◆ EXERCISE REQUIREMENTS: Read through the listing below and return only the lines containing "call".

◆ SUPPLIED ENTRIES:
_ _ _ _ _ _ _
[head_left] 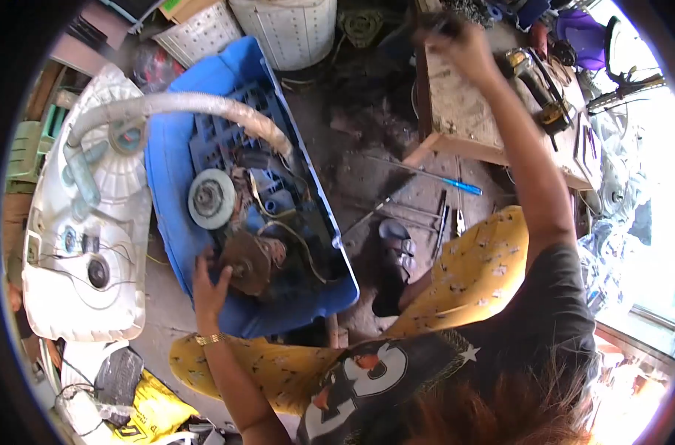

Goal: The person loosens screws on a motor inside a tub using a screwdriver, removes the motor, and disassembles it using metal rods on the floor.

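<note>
The left hand (210, 291) is spread, thumb and fingers apart, at the near-left edge of a rusty brown part (247, 265); the thumb lies right against or just beside that part, and which of the two I cannot tell; a gold-coloured bracelet (209, 339) circles the wrist; the rusty part sits inside a blue plastic housing (167, 159), toward its end nearest the person, with a pale round wheel (210, 199) just beyond it and loose wires alongside.

The right hand (463, 52) is raised over the far end of a wooden bench (463, 111), well apart from the housing; it is blurred, with something dark at the fingers, and I cannot tell whether it pinches it; on the bench, near the forearm, lies a yellow-and-black tool (552, 111).

Farther out, a ribbed hose (196, 104) arches from a white plastic panel (93, 308), left of the housing, across to the housing's interior; on the floor between housing and bench lie a blue-handled screwdriver (462, 185), other slim tools and a pair of pliers (460, 222); a dark sandal (396, 248) shows near them; a perforated white tub (289, 30) stands beyond the housing; a yellow bag (159, 411) lies below the panel.
</note>
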`<state>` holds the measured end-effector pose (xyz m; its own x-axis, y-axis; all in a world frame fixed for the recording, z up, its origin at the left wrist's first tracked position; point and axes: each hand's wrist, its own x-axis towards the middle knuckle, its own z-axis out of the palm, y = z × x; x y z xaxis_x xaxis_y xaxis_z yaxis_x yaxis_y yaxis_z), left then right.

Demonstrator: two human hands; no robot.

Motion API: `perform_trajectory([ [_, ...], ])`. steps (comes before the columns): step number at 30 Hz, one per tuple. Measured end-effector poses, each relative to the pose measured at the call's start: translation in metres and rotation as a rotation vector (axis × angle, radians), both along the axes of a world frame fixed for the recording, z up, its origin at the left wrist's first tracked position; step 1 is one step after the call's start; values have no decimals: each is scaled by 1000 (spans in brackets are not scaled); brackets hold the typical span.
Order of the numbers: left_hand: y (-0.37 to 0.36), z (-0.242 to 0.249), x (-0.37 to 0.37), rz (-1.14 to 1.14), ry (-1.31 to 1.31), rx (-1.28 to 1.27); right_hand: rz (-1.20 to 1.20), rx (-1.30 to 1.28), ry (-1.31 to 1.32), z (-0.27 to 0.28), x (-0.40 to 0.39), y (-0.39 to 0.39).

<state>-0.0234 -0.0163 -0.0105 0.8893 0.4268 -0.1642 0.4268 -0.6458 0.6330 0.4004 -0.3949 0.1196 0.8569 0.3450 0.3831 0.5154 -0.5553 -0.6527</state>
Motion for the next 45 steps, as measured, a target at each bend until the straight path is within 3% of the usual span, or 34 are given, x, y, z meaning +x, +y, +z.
perform_trajectory([
  [2,-5,10,-11,58,-25,-57,-8,225,-28,2,60,-44],
  [4,-1,11,-21,77,-51,-42,-317,-104,-136,7,94,-77],
  [6,1,12,-27,118,-42,-39,-621,-485,-78,-27,159,-119],
  [8,1,10,-29,124,-34,-43,-653,-520,18,-54,156,-126],
  [10,3,4,-28,120,-47,-43,-623,-377,29,-59,148,-130],
  [11,5,-1,-28,113,-61,-38,-690,-381,-134,-66,147,-126],
  [13,9,-3,-32,132,-64,-41,-566,-364,-142,-73,167,-140],
  [15,12,-3,-31,167,-56,-69,-395,-192,-524,-48,117,-132],
  [16,17,-5,-34,192,-56,-55,-375,-93,-498,-32,61,-111],
  [17,20,-7,-36,218,-58,-44,-275,-60,-282,-26,24,-111],
  [18,22,-10,-40,244,-59,-34,-193,-35,-146,-37,-4,-122],
  [19,25,-13,-42,264,-37,-47,-84,186,13,-59,-38,-130],
  [20,27,-17,-43,283,-16,-58,-130,84,112,-84,-65,-149],
  [21,29,-20,-46,302,5,-70,-139,208,254,-103,-99,-147],
  [22,30,-23,-48,297,21,-65,-18,23,82,-119,-118,-148],
  [23,31,-27,-49,290,35,-60,-178,226,157,-137,-133,-147],
  [24,29,-26,-51,284,51,-56,-181,183,125,-136,-143,-137],
  [29,28,-14,-66,333,6,-82,-64,646,493,-161,-153,-89],
  [31,26,-14,-69,358,-34,-92,-22,710,577,-167,-169,-71],
  [35,20,-7,-78,375,-47,-77,4,553,678,-183,-199,-54],
  [42,17,-11,-82,358,8,-41,4,51,715,-213,-210,-58],
  [45,23,-24,-84,244,23,131,9,-211,706,-228,-208,-62],
])
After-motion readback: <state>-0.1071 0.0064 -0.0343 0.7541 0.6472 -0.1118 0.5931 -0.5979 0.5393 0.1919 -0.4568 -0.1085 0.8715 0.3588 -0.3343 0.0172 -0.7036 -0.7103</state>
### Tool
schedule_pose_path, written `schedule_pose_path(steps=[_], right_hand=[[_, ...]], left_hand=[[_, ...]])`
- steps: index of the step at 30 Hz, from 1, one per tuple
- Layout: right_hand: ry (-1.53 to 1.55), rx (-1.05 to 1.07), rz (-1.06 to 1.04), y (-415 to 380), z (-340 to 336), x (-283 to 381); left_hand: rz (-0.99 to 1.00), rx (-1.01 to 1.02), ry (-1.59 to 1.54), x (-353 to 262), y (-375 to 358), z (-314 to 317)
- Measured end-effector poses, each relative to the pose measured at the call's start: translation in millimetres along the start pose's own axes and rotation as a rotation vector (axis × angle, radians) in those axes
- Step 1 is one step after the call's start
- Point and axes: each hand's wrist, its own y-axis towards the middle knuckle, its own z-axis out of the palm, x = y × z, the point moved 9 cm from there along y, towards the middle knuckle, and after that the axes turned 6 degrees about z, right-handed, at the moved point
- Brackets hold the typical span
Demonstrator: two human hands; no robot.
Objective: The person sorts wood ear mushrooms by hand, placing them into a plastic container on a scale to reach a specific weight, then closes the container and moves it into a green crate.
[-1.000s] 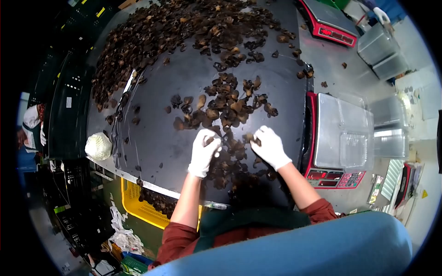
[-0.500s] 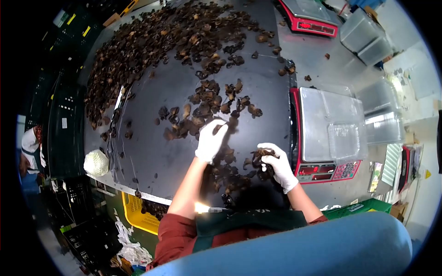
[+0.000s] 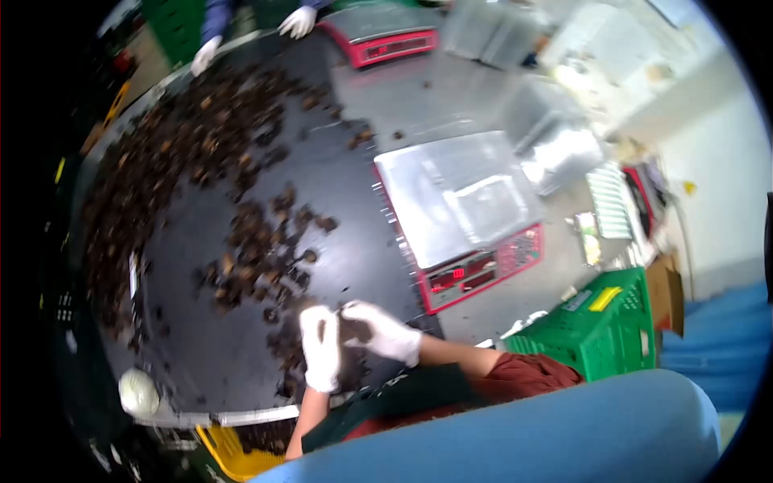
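Gloved in white, my left hand (image 3: 321, 350) is beside my right hand at the near edge of the black table surface. Its fingers are bent together in a pinch; blur hides what they hold, if anything. My right hand (image 3: 385, 333), also gloved, is curled around dark wood ear mushrooms (image 3: 352, 330), partly hidden between the two hands. A loose group of brown-black wood ear mushrooms (image 3: 262, 249) lies just beyond my hands, and a larger heap (image 3: 173, 145) spreads along the far left.
A red scale (image 3: 459, 197) with a clear plastic tray on it stands at right, another scale (image 3: 382, 36) farther back. Clear containers (image 3: 555, 133) are stacked beyond. A green crate (image 3: 600, 330) stands near right, a yellow basket (image 3: 233, 459) below. A co-worker's gloved hands (image 3: 298, 22) are at the far edge.
The view has turned right, bringing the green crate and a co-worker's hands into sight. My hands have come together; my left hand has drawn back from the loose mushrooms.
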Motion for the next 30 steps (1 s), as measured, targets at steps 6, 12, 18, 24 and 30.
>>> schedule_pose_path(steps=[6, 12, 18, 24, 30], right_hand=[[0.021, -0.028, -0.199, -7, 9, 2], [-0.012, -0.004, -0.383, -18, 15, 18], [-0.04, 0.082, -0.371, -4, 1, 11], [0.03, 0.066, -0.437, -56, 36, 73], [-0.869, -0.477, -1.408, -203, 27, 242]], left_hand=[[0.102, -0.095, 0.164, -8, -10, 25], [0.232, -0.011, 0.311, -21, -17, 45], [0.162, -0.067, -0.032, -48, -23, 48], [0.194, -0.111, -0.267, -46, -13, 17], [-0.172, -0.365, -0.642, 27, -10, -37]])
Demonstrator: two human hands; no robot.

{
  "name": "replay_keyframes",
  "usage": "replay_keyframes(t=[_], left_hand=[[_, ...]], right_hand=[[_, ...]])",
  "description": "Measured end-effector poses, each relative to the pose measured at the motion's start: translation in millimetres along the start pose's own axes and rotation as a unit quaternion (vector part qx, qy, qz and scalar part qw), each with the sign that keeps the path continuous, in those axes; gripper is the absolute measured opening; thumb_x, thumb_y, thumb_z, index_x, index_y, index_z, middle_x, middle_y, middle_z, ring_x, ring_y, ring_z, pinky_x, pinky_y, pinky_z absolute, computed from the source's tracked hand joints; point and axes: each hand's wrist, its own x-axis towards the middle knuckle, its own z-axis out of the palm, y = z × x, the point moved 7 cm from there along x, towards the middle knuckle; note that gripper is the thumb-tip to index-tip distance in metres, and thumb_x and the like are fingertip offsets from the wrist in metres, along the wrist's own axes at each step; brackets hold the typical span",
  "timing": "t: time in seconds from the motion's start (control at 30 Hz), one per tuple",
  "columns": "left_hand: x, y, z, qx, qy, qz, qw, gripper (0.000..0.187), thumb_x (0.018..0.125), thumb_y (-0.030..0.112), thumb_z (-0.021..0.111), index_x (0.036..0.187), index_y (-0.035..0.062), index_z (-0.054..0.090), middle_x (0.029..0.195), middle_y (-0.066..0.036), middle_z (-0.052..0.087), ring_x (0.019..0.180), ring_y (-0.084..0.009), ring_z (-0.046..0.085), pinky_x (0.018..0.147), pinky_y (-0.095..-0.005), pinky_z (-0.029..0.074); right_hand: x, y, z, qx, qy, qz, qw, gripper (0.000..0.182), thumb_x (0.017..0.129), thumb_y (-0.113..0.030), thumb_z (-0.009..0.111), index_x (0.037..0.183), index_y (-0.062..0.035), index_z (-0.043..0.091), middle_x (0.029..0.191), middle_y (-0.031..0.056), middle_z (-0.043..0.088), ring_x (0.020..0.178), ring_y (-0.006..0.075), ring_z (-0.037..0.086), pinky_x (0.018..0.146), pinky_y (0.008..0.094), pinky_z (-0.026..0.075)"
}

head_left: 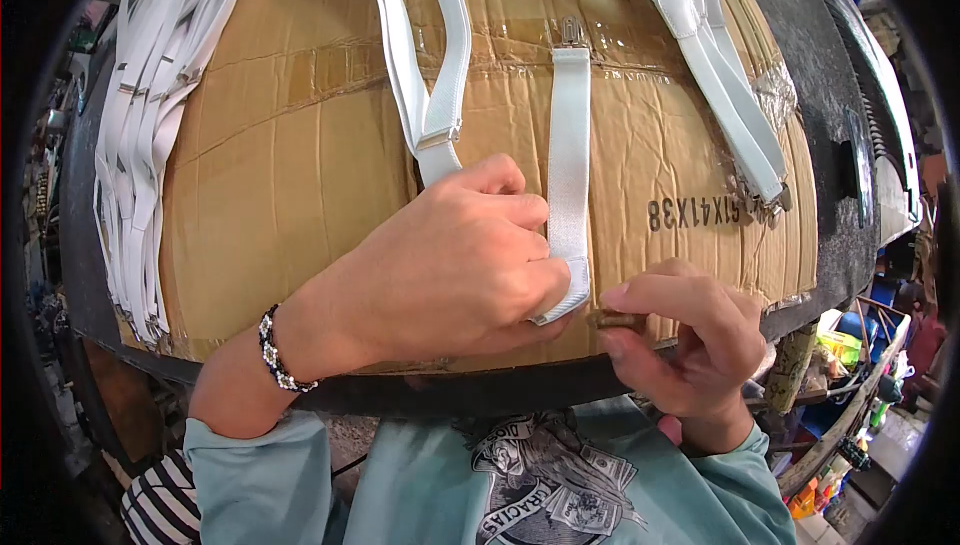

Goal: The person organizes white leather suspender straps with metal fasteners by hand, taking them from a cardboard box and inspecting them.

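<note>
My left hand [470, 255], with a beaded bracelet [275, 350] at the wrist, is closed on the near end of a white suspender strap [571, 165]. This strap runs away from me over the cardboard and carries a metal clip [571, 35] at its far end. My right hand [690, 330], just to the right of the strap end, pinches a small brownish piece [615, 321] between thumb and forefinger. Its exact kind is too small to make out. A looped white strap with a metal slider [440, 135] passes under my left hand.
Flattened cardboard [270, 205] with brown tape covers the dark table [480, 392]. A thick bundle of white straps [150, 135] lies along the left side. Joined suspender straps [715, 65] lie at upper right. Crates with coloured goods [850, 345] stand beyond the right edge.
</note>
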Motion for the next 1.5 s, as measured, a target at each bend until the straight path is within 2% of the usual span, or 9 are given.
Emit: replay_keyframes(t=[0.2, 0.47, 0.6, 0.7, 0.83, 1.13, 1.23, 1.4, 1.5], left_hand=[[-2.0, -1.6, 4.2, -0.005, -0.018, 0.006, 1.000, 0.026, 0.066, 0.021, 0.079, 0.071, 0.0100, 0.056, 0.066, 0.000, 0.050, 0.071, -0.0219, 0.054, 0.081, -0.0373, 0.047], [2.9, -2.7, 2.0, -0.026, -0.006, 0.010, 1.000, 0.023, 0.071, 0.022, 0.074, 0.062, 0.0105, 0.056, 0.060, -0.003, 0.052, 0.067, -0.0214, 0.057, 0.077, -0.0351, 0.047], [1.4, -2.6, 4.3, -0.018, -0.017, 0.005, 1.000, 0.030, 0.070, 0.021, 0.080, 0.067, 0.0106, 0.052, 0.064, -0.002, 0.047, 0.067, -0.0223, 0.054, 0.076, -0.0373, 0.045], [2.9, -3.4, 2.0, -0.051, -0.023, -0.005, 0.998, 0.029, 0.070, 0.021, 0.079, 0.067, 0.0108, 0.052, 0.064, -0.002, 0.047, 0.068, -0.0223, 0.055, 0.076, -0.0372, 0.046], [2.7, -4.4, -0.3, -0.060, -0.031, -0.006, 0.998, 0.028, 0.070, 0.020, 0.079, 0.067, 0.0108, 0.053, 0.064, -0.003, 0.048, 0.068, -0.0222, 0.055, 0.076, -0.0368, 0.046], [1.5, -3.6, 3.8, -0.036, -0.012, 0.009, 0.999, 0.028, 0.068, 0.018, 0.080, 0.067, 0.0108, 0.053, 0.063, -0.002, 0.048, 0.068, -0.0229, 0.056, 0.076, -0.0370, 0.046], [3.7, -3.0, 0.8, -0.050, -0.022, 0.004, 0.998, 0.028, 0.067, 0.018, 0.080, 0.067, 0.0108, 0.053, 0.063, -0.003, 0.049, 0.068, -0.0229, 0.056, 0.076, -0.0371, 0.047], [3.0, -4.4, 4.2, -0.049, -0.018, -0.006, 0.999, 0.031, 0.066, 0.019, 0.082, 0.067, 0.0107, 0.052, 0.064, -0.002, 0.048, 0.068, -0.0231, 0.056, 0.075, -0.0372, 0.046], [3.1, -5.6, 4.1, -0.039, -0.015, 0.014, 0.999, 0.031, 0.066, 0.019, 0.082, 0.067, 0.0106, 0.052, 0.064, -0.002, 0.049, 0.068, -0.0232, 0.056, 0.076, -0.0373, 0.046]], right_hand=[[9.0, -10.1, 14.9, -0.028, -0.017, -0.052, 0.998, 0.027, 0.074, 0.007, 0.078, 0.099, 0.0000, 0.069, 0.079, 0.0096, 0.064, 0.063, 0.0228, 0.065, 0.055, 0.0330, 0.052], [9.8, -8.0, 11.0, -0.154, -0.075, -0.081, 0.982, 0.021, 0.074, 0.005, 0.075, 0.092, 0.0007, 0.065, 0.074, 0.0085, 0.056, 0.059, 0.0232, 0.060, 0.051, 0.0358, 0.049], [10.3, -12.6, 2.4, -0.115, -0.047, -0.056, 0.991, 0.020, 0.073, 0.008, 0.072, 0.091, 0.0024, 0.065, 0.072, 0.0085, 0.056, 0.056, 0.0230, 0.059, 0.049, 0.0359, 0.049], [15.6, -18.6, 15.8, -0.035, -0.011, -0.121, 0.992, 0.025, 0.071, 0.006, 0.075, 0.094, 0.0045, 0.066, 0.074, 0.0087, 0.056, 0.057, 0.0220, 0.059, 0.050, 0.0353, 0.049], [16.1, -13.5, 18.0, -0.097, -0.095, -0.126, 0.983, 0.033, 0.068, 0.000, 0.079, 0.097, 0.0059, 0.066, 0.079, 0.0090, 0.057, 0.061, 0.0216, 0.059, 0.052, 0.0343, 0.049], [19.1, -11.8, 1.7, -0.180, -0.049, -0.089, 0.978, 0.028, 0.067, 0.005, 0.077, 0.093, 0.0025, 0.066, 0.073, 0.0079, 0.057, 0.058, 0.0225, 0.061, 0.051, 0.0342, 0.050], [21.0, -20.5, 7.6, -0.106, -0.048, -0.110, 0.987, 0.028, 0.067, 0.005, 0.077, 0.093, 0.0030, 0.066, 0.074, 0.0079, 0.056, 0.057, 0.0229, 0.061, 0.051, 0.0343, 0.051], [22.4, -14.0, 12.6, -0.117, -0.124, -0.097, 0.981, 0.030, 0.068, 0.005, 0.076, 0.096, 0.0031, 0.065, 0.075, 0.0076, 0.054, 0.063, 0.0243, 0.062, 0.054, 0.0369, 0.051], [22.6, -3.8, 0.8, -0.173, -0.106, -0.102, 0.974, 0.027, 0.069, 0.005, 0.076, 0.093, 0.0007, 0.064, 0.074, 0.0081, 0.055, 0.061, 0.0251, 0.061, 0.052, 0.0370, 0.050]])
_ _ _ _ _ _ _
◆ RESPONSE TO THIS TASK:
Motion API: `perform_trajectory([ [_, ...], ])`. steps (comes before the columns): step number at 30 Hz, one per tuple. Measured end-effector poses, each relative to the pose measured at the call's start: translation in metres and rotation as a rotation vector (axis × angle, radians), both along the axes of a world frame fixed for the recording, z up, its origin at the left wrist's first tracked position; step 1 is one step after the call's start; values have no decimals: each is scaled by 1000 (spans in brackets are not scaled); brackets hold the typical span.
- Measured end-effector poses, each relative to the pose measured at the call's start: translation in millimetres along the start pose's own axes and rotation as a rotation vector (axis × angle, radians) in those axes
- Step 1 is one step after the call's start

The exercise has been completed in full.